All that should be output is the block of lines below from the line with "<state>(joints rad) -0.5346" to the line with "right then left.", both included, exactly as written.

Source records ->
-- Opening Marker --

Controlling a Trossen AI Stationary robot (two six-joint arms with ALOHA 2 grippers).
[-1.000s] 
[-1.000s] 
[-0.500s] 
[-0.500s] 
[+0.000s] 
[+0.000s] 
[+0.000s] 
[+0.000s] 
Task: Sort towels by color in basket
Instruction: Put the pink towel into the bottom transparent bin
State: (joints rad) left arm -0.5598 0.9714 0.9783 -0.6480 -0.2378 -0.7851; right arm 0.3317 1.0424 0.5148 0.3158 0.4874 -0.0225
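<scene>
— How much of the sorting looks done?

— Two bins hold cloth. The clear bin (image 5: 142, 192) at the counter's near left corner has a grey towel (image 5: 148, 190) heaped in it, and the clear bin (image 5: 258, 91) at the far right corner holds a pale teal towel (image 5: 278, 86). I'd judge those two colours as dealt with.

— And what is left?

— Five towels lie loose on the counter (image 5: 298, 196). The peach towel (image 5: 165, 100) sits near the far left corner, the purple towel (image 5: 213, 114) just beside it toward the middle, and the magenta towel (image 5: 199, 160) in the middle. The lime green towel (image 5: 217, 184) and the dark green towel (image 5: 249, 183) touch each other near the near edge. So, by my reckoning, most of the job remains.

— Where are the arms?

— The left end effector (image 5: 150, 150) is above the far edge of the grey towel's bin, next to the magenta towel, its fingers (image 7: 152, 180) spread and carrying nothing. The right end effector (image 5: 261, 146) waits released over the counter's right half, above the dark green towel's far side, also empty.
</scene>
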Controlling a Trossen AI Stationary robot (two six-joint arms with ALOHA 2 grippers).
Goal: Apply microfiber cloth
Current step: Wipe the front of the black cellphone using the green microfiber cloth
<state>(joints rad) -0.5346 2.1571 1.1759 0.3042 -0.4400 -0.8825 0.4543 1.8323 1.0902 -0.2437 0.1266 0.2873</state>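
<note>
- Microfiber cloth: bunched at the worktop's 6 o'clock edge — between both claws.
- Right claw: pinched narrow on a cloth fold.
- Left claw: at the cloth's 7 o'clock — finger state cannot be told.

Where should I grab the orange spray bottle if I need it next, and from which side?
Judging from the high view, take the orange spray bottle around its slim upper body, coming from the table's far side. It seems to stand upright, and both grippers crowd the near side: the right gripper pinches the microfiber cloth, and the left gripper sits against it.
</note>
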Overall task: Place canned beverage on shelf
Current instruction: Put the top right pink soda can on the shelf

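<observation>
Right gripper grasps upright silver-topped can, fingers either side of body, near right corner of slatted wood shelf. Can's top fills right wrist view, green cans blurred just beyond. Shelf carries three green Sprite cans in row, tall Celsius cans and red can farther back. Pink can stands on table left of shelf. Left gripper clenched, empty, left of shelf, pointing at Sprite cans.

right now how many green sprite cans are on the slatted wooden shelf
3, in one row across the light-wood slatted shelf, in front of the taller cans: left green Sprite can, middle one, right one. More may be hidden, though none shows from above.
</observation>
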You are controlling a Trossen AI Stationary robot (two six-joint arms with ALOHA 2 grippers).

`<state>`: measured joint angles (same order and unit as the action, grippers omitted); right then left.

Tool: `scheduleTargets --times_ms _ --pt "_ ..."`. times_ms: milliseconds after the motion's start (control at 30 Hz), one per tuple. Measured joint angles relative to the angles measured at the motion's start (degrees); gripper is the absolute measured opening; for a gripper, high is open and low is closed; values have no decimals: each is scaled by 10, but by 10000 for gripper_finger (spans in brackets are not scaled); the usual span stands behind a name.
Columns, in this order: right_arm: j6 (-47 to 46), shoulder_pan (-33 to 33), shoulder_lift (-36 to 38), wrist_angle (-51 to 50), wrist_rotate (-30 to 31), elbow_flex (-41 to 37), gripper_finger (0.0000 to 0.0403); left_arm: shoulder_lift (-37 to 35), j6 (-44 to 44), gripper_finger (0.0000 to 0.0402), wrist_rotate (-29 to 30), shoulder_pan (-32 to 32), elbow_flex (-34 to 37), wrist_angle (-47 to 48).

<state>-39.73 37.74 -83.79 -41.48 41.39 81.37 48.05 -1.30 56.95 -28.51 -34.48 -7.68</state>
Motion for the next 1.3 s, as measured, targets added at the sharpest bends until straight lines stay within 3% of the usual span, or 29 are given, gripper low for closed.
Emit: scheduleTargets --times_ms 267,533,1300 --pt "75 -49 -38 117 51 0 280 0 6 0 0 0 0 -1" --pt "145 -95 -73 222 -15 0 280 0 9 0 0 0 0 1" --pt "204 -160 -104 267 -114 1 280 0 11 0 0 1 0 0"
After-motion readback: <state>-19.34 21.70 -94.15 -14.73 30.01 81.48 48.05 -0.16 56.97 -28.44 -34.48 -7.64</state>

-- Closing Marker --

TASK SOLUTION ->
<state>(joints rad) -0.5346 2.1571 1.1759 0.3042 -0.4400 -0.8825 0.4543 1.8323 1.0902 -0.2437 0.1266 0.2873</state>
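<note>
- Microfiber cloth: bunched at the worktop's 6 o'clock edge — between both claws.
- Right claw: pinched narrow on a cloth fold.
- Left claw: at the cloth's 7 o'clock — finger state cannot be told.

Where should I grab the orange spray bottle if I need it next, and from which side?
Judging from the high view, take the orange spray bottle around its slim upper body, coming from the table's far side. It seems to stand upright, and both grippers crowd the near side: the right gripper pinches the microfiber cloth, and the left gripper sits against it.
</note>
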Overall task: Place canned beverage on shelf
Current instruction: Put the top right pink soda can on the shelf

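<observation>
Right gripper grasps upright silver-topped can, fingers either side of body, near right corner of slatted wood shelf. Can's top fills right wrist view, green cans blurred just beyond. Shelf carries three green Sprite cans in row, tall Celsius cans and red can farther back. Pink can stands on table left of shelf. Left gripper clenched, empty, left of shelf, pointing at Sprite cans.

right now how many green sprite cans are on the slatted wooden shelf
3, in one row across the light-wood slatted shelf, in front of the taller cans: left green Sprite can, middle one, right one. More may be hidden, though none shows from above.
</observation>
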You are controlling a Trossen AI Stationary robot (two six-joint arms with ALOHA 2 grippers).

`<state>`: measured joint angles (same order and unit as the action, grippers omitted); right then left.

Nothing else is needed for the answer.